**WHAT YOU WILL DO**
In the listing below, locate the line with "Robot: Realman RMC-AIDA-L" and the line with "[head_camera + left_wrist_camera", then output both and everything between them exactly, minus any pictures.

===

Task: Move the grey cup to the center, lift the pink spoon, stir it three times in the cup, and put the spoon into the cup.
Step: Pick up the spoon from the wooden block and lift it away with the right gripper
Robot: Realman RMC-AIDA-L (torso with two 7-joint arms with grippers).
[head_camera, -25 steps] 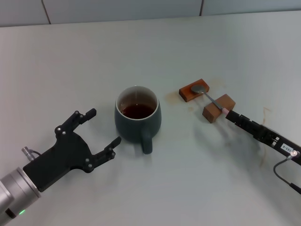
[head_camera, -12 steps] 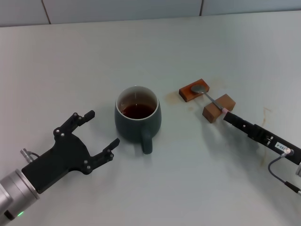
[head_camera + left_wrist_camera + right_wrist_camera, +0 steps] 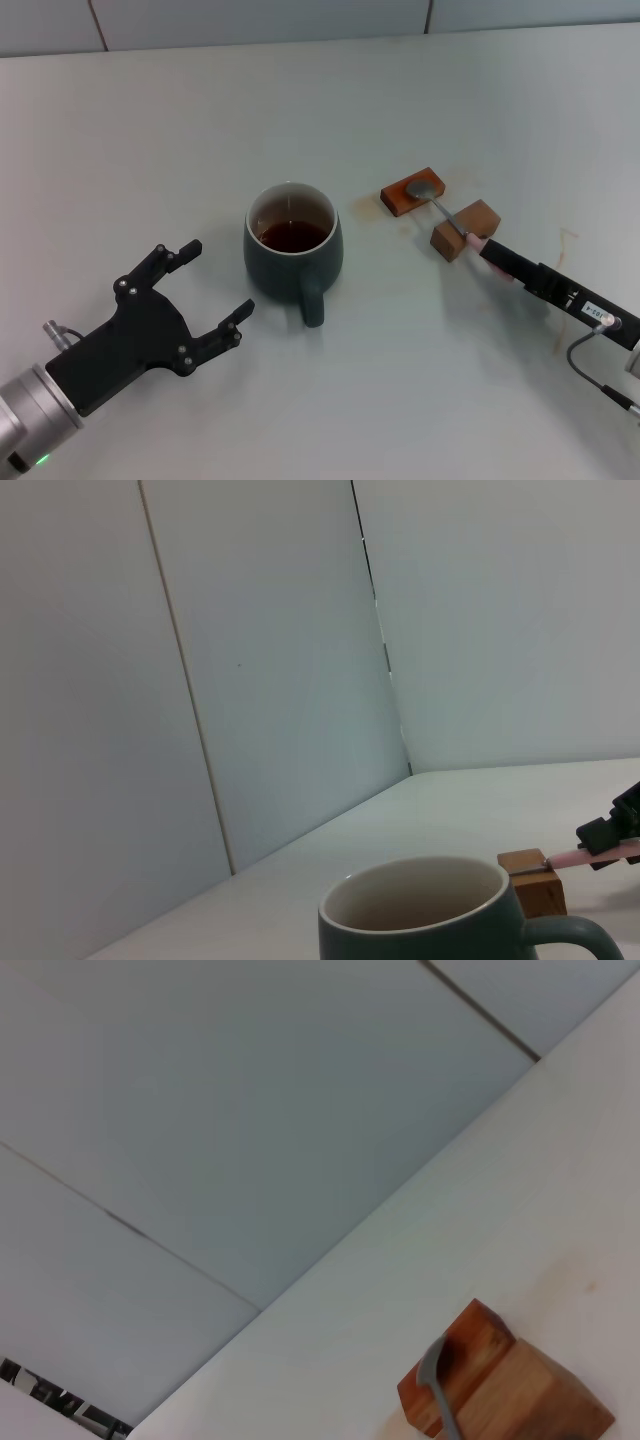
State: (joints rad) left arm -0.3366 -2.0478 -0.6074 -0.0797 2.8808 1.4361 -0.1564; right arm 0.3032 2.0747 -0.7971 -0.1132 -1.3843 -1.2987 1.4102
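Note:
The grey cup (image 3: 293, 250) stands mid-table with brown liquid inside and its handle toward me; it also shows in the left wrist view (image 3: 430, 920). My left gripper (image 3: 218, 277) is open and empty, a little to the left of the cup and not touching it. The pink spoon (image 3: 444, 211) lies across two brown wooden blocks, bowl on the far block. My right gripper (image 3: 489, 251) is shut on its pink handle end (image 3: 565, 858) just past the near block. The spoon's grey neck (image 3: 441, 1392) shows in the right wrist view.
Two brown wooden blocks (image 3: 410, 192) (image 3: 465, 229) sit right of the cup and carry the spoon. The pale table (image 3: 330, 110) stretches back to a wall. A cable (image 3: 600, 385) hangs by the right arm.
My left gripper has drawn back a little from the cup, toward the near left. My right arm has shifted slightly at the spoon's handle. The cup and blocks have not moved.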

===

**ANSWER TO THE EXERCISE**
Robot: Realman RMC-AIDA-L (torso with two 7-joint arms with grippers).
[head_camera, -25 steps] 
[head_camera, -12 steps] 
[head_camera + left_wrist_camera + right_wrist_camera, +0 steps] 

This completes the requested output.